Grandma Rena gave us some crappie from Grandpa Gary’s fishing exploits last summer.  I had never prepared this type of fish before.  In truth, I’ve done very little freshwater fish cooking because my father and I are (really!!!!) terrible fishermen.  Whenever we’ve gone out to fish together, the highlight is always the snacks because there is never any fish on our hooks.  So, to prepare the crappie I had to venture into cyberspace to find a recipe.

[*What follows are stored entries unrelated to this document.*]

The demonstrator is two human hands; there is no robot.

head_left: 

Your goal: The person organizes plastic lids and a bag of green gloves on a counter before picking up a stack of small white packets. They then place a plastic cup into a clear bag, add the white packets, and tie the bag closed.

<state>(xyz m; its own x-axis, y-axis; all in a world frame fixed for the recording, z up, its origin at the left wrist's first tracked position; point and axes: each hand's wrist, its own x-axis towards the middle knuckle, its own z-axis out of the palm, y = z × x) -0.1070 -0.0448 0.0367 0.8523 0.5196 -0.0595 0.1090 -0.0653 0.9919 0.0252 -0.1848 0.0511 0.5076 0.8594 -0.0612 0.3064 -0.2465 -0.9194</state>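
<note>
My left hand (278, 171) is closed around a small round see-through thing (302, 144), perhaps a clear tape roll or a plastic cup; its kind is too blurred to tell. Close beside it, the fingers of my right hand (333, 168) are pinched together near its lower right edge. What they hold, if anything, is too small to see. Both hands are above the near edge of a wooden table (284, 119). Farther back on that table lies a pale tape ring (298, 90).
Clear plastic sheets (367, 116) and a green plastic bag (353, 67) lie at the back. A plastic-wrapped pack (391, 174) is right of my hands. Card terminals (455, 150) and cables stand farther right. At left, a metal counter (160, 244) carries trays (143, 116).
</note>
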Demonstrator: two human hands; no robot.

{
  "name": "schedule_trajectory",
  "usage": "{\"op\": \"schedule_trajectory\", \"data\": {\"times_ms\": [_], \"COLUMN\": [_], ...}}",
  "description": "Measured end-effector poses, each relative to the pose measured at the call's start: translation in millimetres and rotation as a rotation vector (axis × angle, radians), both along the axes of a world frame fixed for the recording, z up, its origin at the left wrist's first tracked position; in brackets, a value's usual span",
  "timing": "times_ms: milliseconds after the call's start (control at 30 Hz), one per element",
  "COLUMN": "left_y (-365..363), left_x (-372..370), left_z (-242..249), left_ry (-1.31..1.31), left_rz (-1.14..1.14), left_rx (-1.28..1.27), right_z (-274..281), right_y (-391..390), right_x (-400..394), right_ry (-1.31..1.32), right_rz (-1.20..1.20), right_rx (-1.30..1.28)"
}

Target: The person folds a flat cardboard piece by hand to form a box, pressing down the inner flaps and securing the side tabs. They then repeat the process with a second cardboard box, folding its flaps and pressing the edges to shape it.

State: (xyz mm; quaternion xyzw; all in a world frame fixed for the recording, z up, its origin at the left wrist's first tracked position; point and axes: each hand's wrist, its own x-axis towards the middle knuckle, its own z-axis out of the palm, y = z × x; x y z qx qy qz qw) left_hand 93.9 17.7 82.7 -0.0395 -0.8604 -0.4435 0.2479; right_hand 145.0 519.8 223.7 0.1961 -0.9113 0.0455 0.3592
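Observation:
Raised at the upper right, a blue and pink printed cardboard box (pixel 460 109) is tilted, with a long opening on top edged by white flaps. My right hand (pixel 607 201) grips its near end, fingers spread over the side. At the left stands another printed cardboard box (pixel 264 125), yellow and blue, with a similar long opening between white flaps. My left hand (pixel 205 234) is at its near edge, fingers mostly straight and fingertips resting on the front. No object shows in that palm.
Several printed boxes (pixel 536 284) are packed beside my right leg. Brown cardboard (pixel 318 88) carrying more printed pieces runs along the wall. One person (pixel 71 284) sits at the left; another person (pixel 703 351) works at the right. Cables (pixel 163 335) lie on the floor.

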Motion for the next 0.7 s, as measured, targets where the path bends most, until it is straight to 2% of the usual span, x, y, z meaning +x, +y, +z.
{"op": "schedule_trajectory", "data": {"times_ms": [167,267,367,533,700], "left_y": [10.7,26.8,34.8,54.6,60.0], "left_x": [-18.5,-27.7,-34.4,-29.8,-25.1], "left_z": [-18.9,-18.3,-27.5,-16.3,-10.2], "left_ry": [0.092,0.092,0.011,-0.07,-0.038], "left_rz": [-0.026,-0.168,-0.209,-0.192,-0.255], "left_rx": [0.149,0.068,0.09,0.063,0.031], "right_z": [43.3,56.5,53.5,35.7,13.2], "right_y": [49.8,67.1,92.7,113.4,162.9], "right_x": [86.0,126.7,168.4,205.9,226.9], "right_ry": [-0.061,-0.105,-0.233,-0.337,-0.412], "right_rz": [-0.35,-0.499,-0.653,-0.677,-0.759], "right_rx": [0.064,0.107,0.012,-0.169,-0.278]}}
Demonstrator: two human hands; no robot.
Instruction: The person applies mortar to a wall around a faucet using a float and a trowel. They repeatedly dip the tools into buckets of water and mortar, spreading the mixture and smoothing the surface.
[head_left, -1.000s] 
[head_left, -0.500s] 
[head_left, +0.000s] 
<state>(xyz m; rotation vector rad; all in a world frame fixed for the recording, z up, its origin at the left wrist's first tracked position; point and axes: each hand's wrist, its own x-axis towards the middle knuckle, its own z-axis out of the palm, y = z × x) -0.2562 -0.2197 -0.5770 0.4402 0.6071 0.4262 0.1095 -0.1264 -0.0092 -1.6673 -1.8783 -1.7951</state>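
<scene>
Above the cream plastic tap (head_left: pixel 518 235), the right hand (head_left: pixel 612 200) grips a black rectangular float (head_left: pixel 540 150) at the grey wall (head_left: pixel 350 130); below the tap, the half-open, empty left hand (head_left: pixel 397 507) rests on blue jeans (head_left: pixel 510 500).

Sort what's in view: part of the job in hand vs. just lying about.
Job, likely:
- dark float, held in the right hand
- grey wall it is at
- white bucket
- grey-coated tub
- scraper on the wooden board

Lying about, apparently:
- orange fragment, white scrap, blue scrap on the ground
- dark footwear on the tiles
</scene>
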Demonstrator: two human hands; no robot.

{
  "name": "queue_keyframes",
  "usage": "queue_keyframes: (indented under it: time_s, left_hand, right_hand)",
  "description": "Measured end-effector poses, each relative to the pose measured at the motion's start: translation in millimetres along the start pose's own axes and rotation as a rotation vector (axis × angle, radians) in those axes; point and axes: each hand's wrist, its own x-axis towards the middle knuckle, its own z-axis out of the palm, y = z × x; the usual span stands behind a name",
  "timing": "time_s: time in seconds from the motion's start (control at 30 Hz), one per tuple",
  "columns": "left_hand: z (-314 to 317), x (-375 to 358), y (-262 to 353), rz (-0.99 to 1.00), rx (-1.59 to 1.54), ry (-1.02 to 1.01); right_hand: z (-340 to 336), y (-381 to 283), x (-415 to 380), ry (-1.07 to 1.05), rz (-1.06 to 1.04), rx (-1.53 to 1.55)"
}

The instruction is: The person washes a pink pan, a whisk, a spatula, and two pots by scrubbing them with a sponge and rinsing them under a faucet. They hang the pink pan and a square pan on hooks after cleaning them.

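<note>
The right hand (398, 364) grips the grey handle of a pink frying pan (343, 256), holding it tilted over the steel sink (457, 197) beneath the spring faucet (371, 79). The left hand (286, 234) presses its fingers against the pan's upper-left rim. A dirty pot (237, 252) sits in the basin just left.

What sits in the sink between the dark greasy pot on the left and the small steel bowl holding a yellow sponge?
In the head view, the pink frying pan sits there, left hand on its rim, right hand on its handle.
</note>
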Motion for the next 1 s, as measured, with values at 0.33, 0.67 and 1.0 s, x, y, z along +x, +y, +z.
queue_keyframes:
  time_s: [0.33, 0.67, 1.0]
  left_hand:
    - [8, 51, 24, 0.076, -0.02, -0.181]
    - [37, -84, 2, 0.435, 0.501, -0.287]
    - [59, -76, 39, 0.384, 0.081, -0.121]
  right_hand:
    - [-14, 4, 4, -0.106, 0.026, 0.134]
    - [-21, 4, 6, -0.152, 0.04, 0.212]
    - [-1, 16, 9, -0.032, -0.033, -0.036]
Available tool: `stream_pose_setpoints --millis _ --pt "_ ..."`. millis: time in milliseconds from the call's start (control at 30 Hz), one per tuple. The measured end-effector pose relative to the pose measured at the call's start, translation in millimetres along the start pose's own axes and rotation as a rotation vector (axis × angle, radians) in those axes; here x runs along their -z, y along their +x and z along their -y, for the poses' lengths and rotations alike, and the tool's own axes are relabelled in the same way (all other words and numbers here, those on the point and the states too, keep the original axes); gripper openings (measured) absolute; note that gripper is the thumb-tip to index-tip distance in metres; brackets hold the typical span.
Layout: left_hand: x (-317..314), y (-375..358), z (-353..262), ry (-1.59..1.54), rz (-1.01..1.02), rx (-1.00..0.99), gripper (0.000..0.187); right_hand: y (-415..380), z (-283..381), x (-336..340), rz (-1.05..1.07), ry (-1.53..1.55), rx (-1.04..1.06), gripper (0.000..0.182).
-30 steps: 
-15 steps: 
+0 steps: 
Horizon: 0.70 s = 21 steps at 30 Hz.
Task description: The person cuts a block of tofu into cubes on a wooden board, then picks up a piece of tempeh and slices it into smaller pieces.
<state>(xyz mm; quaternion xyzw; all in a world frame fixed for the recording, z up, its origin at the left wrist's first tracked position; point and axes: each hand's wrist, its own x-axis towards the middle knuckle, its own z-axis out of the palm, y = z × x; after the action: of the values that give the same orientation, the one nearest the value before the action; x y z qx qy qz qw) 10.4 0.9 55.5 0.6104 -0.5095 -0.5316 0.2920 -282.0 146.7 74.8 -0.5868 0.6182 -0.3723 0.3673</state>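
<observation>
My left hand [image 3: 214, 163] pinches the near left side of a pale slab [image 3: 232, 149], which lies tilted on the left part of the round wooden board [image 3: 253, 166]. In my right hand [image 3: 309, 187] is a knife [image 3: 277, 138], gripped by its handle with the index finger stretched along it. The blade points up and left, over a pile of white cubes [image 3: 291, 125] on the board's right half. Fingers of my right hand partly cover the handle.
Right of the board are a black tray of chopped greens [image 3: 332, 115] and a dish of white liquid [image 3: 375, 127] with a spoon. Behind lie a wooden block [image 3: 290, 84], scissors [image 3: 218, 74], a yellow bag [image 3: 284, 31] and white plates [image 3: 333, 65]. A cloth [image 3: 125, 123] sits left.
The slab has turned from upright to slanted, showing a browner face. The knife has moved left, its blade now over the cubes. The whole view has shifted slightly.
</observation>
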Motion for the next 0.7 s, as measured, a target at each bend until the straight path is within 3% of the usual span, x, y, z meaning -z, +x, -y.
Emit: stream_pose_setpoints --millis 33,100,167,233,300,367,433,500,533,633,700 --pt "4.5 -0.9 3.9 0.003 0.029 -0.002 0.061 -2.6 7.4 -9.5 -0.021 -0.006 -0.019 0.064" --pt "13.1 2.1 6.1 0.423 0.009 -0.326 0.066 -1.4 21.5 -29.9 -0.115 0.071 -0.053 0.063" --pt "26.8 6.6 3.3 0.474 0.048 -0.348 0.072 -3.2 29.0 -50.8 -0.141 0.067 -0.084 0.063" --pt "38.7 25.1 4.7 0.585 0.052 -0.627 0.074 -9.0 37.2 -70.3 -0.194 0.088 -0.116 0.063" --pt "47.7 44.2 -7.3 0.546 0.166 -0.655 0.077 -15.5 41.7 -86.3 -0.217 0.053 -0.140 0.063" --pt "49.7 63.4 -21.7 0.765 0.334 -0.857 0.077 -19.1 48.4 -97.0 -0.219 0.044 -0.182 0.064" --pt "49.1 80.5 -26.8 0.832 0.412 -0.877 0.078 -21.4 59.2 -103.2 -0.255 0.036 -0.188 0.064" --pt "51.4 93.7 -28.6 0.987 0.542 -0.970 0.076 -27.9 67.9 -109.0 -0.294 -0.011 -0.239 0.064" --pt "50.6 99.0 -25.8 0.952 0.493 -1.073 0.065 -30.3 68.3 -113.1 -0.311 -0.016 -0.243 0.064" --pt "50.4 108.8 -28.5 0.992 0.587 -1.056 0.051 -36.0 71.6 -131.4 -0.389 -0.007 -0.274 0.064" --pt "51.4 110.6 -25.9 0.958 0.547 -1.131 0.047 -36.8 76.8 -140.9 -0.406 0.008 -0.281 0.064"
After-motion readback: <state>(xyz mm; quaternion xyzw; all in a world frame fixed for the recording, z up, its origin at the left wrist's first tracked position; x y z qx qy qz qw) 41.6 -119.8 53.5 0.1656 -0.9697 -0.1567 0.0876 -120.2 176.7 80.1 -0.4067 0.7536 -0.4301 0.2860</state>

What I found was this recipe from Activeangler.com.  It seemed fairly safe with an interesting breading of crushed buttery crackers and I used it to come up with this recipe:

Not Crappy Fried Crappie

1 lb fresh crappie filets

1 1/2 cups crushed buttery crackers, such as Town House

1 tsp garlic salt

1 1/4 tsp Old Bay seasoning

1 egg

1/2 cup water

kosher salt and freshly ground black pepper

Prepare a deep fat fryer with the oil at 350 degrees.  Mix the cracker crumbs, garlic salt, and Old Bay seasoning in a bowl.  In a separate bowl, mix the egg, water, 1/4 tsp Old Bay seasoning and salt and pepper to taste.  Dip the crappie filets in the egg mixture and then place in the crumb bowl.  Cover the filets with the crumbs, pressing down to adhere.  Fry in the hot oil for about 2-3 minutes or until golden brown and crispy.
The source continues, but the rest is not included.